-- Data records follows --

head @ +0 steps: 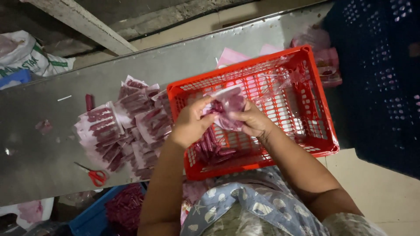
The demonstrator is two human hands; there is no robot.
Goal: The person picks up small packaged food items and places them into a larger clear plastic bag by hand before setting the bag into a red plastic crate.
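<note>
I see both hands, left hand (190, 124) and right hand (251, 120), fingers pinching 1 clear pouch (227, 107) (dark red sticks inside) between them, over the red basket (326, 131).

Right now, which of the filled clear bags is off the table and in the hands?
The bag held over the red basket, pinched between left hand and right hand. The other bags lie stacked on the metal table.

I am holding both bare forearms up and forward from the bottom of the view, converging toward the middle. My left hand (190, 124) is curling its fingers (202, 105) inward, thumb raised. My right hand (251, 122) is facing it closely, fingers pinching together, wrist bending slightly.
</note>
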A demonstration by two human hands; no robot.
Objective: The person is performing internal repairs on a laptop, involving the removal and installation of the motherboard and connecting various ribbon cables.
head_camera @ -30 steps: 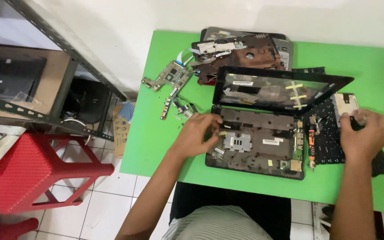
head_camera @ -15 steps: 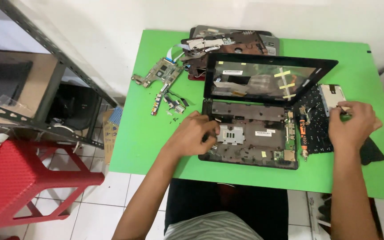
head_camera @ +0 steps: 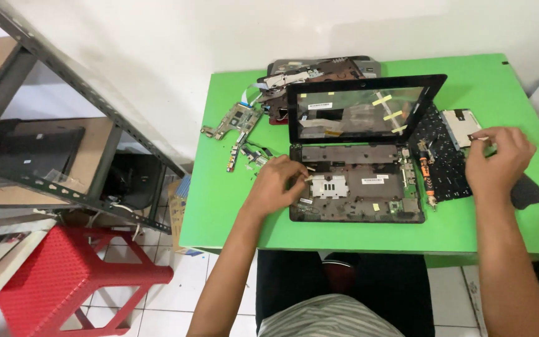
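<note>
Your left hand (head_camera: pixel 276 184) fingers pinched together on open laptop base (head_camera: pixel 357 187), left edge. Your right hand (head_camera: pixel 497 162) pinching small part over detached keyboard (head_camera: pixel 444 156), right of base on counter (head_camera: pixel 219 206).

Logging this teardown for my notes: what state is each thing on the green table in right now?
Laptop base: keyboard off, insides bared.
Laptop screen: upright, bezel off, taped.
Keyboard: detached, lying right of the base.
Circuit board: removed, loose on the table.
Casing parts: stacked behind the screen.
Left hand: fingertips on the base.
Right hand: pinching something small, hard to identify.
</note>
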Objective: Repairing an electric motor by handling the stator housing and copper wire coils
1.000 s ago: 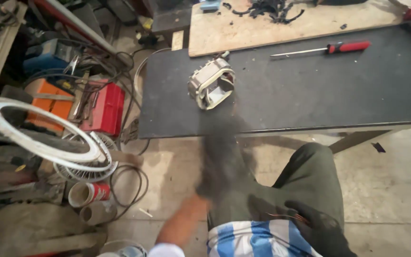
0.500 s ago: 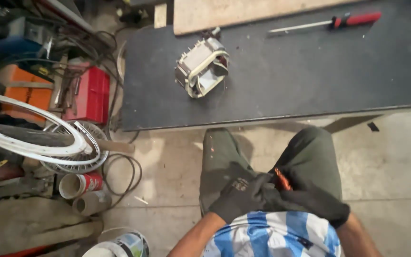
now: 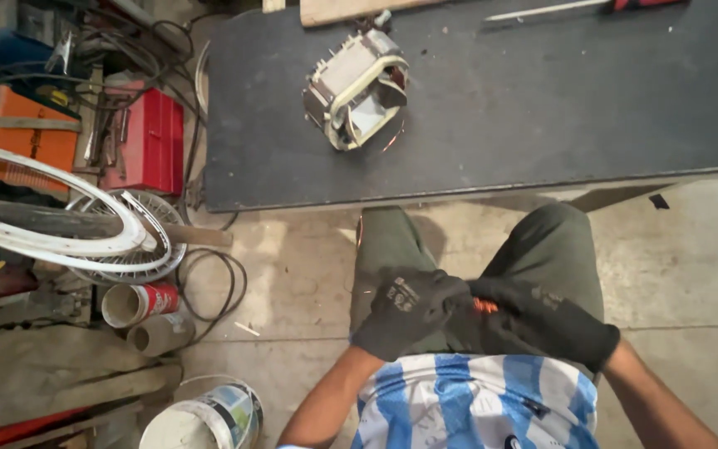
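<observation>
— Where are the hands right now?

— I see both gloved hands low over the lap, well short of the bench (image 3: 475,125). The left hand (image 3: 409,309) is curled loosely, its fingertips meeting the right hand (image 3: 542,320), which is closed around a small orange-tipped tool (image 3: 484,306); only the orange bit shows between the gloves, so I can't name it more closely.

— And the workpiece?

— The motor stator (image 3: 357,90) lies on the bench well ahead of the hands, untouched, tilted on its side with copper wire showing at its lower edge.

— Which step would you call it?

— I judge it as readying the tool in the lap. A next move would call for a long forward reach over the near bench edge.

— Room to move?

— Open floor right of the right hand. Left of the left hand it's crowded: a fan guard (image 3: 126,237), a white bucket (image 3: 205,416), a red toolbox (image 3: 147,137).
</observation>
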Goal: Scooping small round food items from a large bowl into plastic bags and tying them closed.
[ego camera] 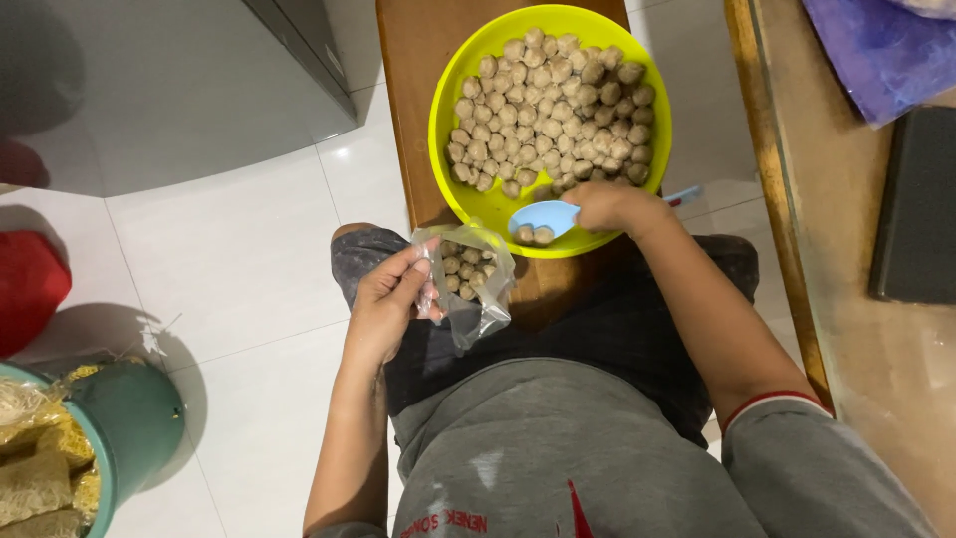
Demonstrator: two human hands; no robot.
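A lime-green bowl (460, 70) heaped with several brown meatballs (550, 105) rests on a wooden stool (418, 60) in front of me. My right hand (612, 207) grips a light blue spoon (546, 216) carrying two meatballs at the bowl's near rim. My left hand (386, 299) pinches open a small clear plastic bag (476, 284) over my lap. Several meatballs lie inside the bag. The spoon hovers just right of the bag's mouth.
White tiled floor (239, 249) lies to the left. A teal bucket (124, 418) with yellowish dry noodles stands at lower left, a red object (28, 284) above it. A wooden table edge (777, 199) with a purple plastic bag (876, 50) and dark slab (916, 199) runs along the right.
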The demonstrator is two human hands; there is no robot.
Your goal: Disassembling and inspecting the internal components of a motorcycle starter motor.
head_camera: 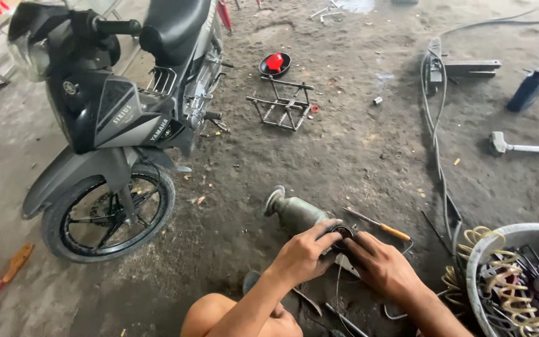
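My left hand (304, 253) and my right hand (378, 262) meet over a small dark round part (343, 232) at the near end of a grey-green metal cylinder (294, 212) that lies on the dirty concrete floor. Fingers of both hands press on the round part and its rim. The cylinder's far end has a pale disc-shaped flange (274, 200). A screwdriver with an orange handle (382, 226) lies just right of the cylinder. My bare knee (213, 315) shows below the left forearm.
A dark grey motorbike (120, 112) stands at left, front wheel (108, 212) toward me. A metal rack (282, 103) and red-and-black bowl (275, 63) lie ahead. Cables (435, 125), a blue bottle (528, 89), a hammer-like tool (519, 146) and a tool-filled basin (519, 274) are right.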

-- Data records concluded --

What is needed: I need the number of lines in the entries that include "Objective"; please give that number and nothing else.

Completed exercise: 2